Would you set down the data below exactly as shown?

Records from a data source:
◆ ◆ ◆ ◆ ◆ ◆ ◆
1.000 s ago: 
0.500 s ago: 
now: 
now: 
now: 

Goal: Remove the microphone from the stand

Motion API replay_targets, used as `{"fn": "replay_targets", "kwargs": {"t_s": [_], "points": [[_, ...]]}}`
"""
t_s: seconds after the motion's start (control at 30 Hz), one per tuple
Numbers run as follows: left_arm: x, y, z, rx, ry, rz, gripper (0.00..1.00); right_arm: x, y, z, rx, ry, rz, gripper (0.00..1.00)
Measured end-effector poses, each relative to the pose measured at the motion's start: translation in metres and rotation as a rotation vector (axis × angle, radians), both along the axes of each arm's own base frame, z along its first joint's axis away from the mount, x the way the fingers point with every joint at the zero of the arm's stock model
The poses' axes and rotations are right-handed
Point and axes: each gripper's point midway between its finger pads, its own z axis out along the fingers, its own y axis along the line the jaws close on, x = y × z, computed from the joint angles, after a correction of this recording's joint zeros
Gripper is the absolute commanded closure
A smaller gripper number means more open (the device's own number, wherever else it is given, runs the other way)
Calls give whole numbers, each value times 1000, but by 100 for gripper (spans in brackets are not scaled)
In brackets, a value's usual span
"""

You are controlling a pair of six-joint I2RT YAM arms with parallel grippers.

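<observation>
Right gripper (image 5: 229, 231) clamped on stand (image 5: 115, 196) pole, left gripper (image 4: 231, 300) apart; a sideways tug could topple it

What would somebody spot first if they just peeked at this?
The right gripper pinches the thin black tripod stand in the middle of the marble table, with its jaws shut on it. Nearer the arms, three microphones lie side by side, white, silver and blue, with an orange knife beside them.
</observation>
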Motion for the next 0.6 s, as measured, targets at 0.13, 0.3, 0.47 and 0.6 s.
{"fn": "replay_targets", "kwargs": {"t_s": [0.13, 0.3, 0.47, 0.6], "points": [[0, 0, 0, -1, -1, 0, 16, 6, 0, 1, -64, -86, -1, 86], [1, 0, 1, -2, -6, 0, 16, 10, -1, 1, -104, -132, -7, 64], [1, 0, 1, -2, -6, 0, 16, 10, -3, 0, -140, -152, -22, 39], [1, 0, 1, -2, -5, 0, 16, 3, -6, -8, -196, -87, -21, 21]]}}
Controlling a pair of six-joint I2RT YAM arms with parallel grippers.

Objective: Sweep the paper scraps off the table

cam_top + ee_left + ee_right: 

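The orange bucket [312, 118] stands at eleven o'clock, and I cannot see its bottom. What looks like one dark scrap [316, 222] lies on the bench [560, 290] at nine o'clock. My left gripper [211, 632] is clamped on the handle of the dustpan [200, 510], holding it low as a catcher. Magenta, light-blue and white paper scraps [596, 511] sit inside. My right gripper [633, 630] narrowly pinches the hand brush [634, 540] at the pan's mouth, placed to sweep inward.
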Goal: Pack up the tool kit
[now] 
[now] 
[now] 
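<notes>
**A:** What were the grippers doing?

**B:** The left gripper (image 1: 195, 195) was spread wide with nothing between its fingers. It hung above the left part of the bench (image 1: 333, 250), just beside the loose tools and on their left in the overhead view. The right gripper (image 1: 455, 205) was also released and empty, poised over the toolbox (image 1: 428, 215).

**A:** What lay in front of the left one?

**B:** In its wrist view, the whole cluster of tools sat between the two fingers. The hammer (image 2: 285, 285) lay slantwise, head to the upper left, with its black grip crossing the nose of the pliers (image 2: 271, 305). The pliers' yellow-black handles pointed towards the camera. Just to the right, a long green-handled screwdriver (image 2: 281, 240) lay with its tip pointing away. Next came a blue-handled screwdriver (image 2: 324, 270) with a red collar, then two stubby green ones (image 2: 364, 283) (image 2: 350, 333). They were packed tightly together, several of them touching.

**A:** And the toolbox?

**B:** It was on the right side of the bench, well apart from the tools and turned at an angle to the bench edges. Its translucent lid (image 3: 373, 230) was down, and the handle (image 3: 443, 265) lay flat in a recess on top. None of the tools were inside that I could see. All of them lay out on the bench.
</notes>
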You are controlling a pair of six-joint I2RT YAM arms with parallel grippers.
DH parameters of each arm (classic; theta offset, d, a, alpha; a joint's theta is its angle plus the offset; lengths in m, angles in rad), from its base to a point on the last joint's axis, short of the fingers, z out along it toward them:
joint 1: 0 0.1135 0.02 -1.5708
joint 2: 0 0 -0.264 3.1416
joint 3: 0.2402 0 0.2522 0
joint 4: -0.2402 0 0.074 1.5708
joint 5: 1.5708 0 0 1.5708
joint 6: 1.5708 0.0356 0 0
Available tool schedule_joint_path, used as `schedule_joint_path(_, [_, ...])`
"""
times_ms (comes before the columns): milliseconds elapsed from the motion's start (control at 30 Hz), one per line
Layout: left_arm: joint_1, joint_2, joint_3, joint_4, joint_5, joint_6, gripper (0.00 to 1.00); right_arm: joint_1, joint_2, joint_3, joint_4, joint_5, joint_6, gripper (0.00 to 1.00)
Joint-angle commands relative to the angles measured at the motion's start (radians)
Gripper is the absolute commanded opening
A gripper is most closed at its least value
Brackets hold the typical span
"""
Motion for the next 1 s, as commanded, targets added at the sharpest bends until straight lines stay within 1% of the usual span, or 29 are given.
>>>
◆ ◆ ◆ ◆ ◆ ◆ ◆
RESULT
1.000 s ago: 
0.500 s ago: 
now: 
now: 
now: 

Goal: Remove the microphone from the stand

Motion API replay_targets, used as `{"fn": "replay_targets", "kwargs": {"t_s": [_], "points": [[_, ...]]}}`
"""
t_s: seconds after the motion's start (control at 30 Hz), one per tuple
Numbers run as follows: left_arm: x, y, z, rx, ry, rz, gripper (0.00..1.00); right_arm: x, y, z, rx, ry, rz, gripper (0.00..1.00)
Measured end-effector poses, each relative to the pose measured at the motion's start: translation in metres and rotation as a rotation vector (axis × angle, radians), both along the axes of each arm's own base frame, z along its first joint's axis away from the mount, x the way the fingers point with every joint at the zero of the arm's stock model
The poses' axes and rotations are right-handed
Point and axes: each gripper's point midway between its finger pads, its own z axis out along the fingers, its own y axis along the line the jaws close on, x = y × z, computed from the joint angles, after a correction of this recording's joint zeros
Gripper is the absolute commanded closure
A smaller gripper number means more open (the device's own number, wherever else it is given, runs the other way)
Calls give whole numbers, each value times 1000, but by 100 for gripper (spans in brackets are not scaled)
In brackets, a value's usual span
"""

You are controlling a pair of six-joint I2RT YAM arms with parallel grippers.

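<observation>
Right gripper (image 5: 229, 231) clamped on stand (image 5: 115, 196) pole, left gripper (image 4: 231, 300) apart; a sideways tug could topple it

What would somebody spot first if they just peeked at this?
The right gripper pinches the thin black tripod stand in the middle of the marble table, with its jaws shut on it. Nearer the arms, three microphones lie side by side, white, silver and blue, with an orange knife beside them.
</observation>
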Motion for the next 0.6 s, as measured, targets at 0.13, 0.3, 0.47 and 0.6 s.
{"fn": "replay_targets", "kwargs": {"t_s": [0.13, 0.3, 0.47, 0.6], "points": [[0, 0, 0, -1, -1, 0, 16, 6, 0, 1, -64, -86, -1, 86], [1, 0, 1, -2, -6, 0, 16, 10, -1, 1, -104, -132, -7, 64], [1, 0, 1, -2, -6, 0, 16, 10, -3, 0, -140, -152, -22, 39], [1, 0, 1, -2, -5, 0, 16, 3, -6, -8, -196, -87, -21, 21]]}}
Controlling a pair of six-joint I2RT YAM arms with parallel grippers.

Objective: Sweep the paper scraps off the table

cam_top + ee_left + ee_right: 

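The orange bucket [312, 118] stands at eleven o'clock, and I cannot see its bottom. What looks like one dark scrap [316, 222] lies on the bench [560, 290] at nine o'clock. My left gripper [211, 632] is clamped on the handle of the dustpan [200, 510], holding it low as a catcher. Magenta, light-blue and white paper scraps [596, 511] sit inside. My right gripper [633, 630] narrowly pinches the hand brush [634, 540] at the pan's mouth, placed to sweep inward.
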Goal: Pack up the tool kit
[now] 
[now] 
[now] 
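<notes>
**A:** What were the grippers doing?

**B:** The left gripper (image 1: 195, 195) was spread wide with nothing between its fingers. It hung above the left part of the bench (image 1: 333, 250), just beside the loose tools and on their left in the overhead view. The right gripper (image 1: 455, 205) was also released and empty, poised over the toolbox (image 1: 428, 215).

**A:** What lay in front of the left one?

**B:** In its wrist view, the whole cluster of tools sat between the two fingers. The hammer (image 2: 285, 285) lay slantwise, head to the upper left, with its black grip crossing the nose of the pliers (image 2: 271, 305). The pliers' yellow-black handles pointed towards the camera. Just to the right, a long green-handled screwdriver (image 2: 281, 240) lay with its tip pointing away. Next came a blue-handled screwdriver (image 2: 324, 270) with a red collar, then two stubby green ones (image 2: 364, 283) (image 2: 350, 333). They were packed tightly together, several of them touching.

**A:** And the toolbox?

**B:** It was on the right side of the bench, well apart from the tools and turned at an angle to the bench edges. Its translucent lid (image 3: 373, 230) was down, and the handle (image 3: 443, 265) lay flat in a recess on top. None of the tools were inside that I could see. All of them lay out on the bench.
</notes>
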You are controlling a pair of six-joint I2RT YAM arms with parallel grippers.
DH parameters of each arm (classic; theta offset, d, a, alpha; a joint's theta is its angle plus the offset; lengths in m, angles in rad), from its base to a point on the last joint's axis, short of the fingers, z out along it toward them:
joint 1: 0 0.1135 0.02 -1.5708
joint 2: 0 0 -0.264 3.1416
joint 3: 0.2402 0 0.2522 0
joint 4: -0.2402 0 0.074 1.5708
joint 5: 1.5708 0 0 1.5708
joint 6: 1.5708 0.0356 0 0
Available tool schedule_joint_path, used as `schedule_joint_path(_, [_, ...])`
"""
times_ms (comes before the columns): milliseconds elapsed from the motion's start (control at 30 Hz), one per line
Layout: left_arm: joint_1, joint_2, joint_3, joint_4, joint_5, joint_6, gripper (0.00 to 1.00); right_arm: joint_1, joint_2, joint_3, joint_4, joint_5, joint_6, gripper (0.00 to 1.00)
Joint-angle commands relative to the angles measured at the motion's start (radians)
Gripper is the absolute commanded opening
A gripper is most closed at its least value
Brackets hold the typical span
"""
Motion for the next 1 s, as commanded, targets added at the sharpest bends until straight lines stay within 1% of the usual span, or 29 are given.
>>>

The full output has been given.